▶ **Activity**
Instruction for the entries that follow: retype exactly the lines from the line with "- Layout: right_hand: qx" to the line with "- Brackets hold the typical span", both included, and omit all others.

▶ **Material provided**
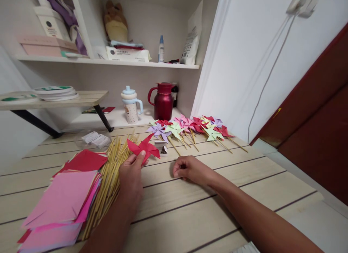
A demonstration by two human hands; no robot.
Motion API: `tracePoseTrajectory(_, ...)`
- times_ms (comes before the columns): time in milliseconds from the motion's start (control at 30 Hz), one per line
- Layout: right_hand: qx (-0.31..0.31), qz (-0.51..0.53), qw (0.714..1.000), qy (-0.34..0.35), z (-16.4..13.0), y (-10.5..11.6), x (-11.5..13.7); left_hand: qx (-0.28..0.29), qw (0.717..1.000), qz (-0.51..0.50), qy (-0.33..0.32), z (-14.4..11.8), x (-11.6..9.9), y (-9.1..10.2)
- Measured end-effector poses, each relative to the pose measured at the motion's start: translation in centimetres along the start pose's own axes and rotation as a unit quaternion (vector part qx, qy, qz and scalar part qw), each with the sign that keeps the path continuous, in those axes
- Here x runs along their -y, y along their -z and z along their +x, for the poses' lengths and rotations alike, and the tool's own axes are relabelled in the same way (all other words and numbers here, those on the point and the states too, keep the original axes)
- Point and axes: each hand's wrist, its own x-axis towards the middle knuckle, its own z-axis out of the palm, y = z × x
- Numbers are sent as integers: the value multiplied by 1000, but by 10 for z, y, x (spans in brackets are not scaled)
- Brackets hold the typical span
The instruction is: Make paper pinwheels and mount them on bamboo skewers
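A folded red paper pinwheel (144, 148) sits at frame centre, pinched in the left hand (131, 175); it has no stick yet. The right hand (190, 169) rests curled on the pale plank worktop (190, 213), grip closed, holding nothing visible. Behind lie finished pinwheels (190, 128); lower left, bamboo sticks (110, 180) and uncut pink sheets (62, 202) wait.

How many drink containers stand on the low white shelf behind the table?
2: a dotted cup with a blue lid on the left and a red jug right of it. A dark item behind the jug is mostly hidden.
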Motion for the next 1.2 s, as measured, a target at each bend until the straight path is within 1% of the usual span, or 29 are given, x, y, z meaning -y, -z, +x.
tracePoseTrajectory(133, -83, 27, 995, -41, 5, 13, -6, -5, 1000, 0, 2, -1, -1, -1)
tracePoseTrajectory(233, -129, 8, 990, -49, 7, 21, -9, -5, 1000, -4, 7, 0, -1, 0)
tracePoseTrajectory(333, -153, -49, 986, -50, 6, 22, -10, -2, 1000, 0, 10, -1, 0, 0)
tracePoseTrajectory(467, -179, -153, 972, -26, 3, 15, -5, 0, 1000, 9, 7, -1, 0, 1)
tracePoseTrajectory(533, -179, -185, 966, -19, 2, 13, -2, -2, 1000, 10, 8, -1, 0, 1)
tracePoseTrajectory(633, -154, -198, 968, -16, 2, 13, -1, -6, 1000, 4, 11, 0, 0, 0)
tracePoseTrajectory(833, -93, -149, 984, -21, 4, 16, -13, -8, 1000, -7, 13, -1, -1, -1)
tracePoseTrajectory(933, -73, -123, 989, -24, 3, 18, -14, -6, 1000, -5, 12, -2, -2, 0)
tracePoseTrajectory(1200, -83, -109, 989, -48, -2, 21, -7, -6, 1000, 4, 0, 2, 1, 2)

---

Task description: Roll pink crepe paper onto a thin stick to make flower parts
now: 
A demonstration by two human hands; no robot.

▶ **Problem solution**
- Layout: right_hand: qx (-0.31..0.31), qz (-0.51..0.53), qw (0.714..1.000), qy (-0.34..0.35), z (-16.4..13.0), y (-10.5..11.6), x (-11.5..13.7); left_hand: qx (-0.28..0.29), qw (0.717..1.000), qz (-0.51..0.50), qy (-0.33..0.32), z (-14.4..11.8), x (-11.6..9.9), y (-9.1..10.2)
- Measured end-effector poses, each relative to the pose measured at the motion's start: translation in centimetres along the start pose's own axes and rotation as a unit quaternion (vector part qx, qy, qz and scalar part qw), each with the sign that keeps the path continuous, in those axes
- Here x runs along their -y, y along their -z and z along their +x, for the poses' lengths and rotations alike, and the tool's own axes are relabelled in the same way (all other words and numbers here, those on the point and the states too, keep the original axes)
- Point and axes: each hand's wrist, its own x-axis towards the middle knuckle, its own z-axis out of the palm, y = z × x
- Numbers are sent as integers: the value multiplied by 1000, but by 10 for z, y, x (spans in brackets are not scaled)
- Brackets hold the typical span

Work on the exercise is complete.